Tough on Muslims, tough on the causes of Muslims.

In the coming days three things will happen.

First, Donald Trump will double-down on his assertions, repeating them and standing by them. They will be discussed and regurgitated on air and in pixel, repeatedly. Words that were shocking a week earlier, will seem more mundane, less alarming.

Second, Trump will pivot to draw a dividing line based on political correctness. He will cast those who attack him as politically correct zealots who do not care about America’s safety. National security and the process of saying the unsayable will become the new loci of the debate rather than the content of what he actually said.

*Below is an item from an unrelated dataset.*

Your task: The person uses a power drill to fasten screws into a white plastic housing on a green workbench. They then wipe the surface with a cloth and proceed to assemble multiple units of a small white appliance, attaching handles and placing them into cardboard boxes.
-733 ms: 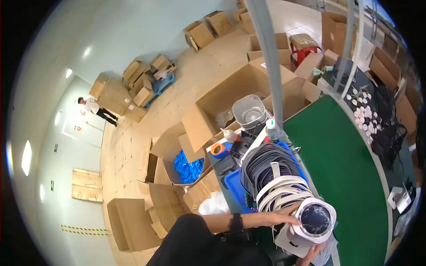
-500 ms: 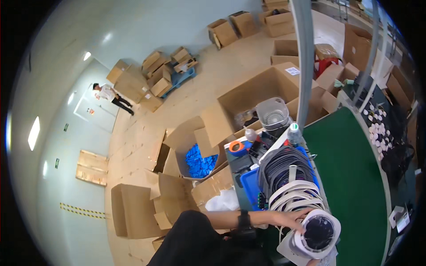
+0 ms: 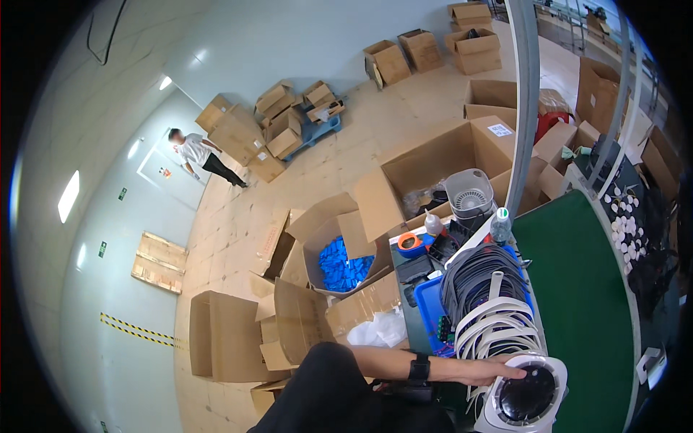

Third, the rest of the Republican field will scramble to occupy the political space that Trump has opened up with his lurch to the right.

They will each come forward with plans to crack-down on Muslim migration – validating Trump’s underlying point – as well as railing against a liberal media establishment for its reaction.

The net result will be that within three to four weeks, it will be acceptable for Republicans to talk about Muslims as a threat simply because they are Muslim.

Trump himself might suffer some toxic fall-out. Those who out-ride and move the debate rarely claim an electoral crown. However, his legacy will be a more sectarian, prejudiced and divisive US politics.

A political environment that has been virtually terraformed for the likes of Ted Cruz to thrive and become the Republican nominee.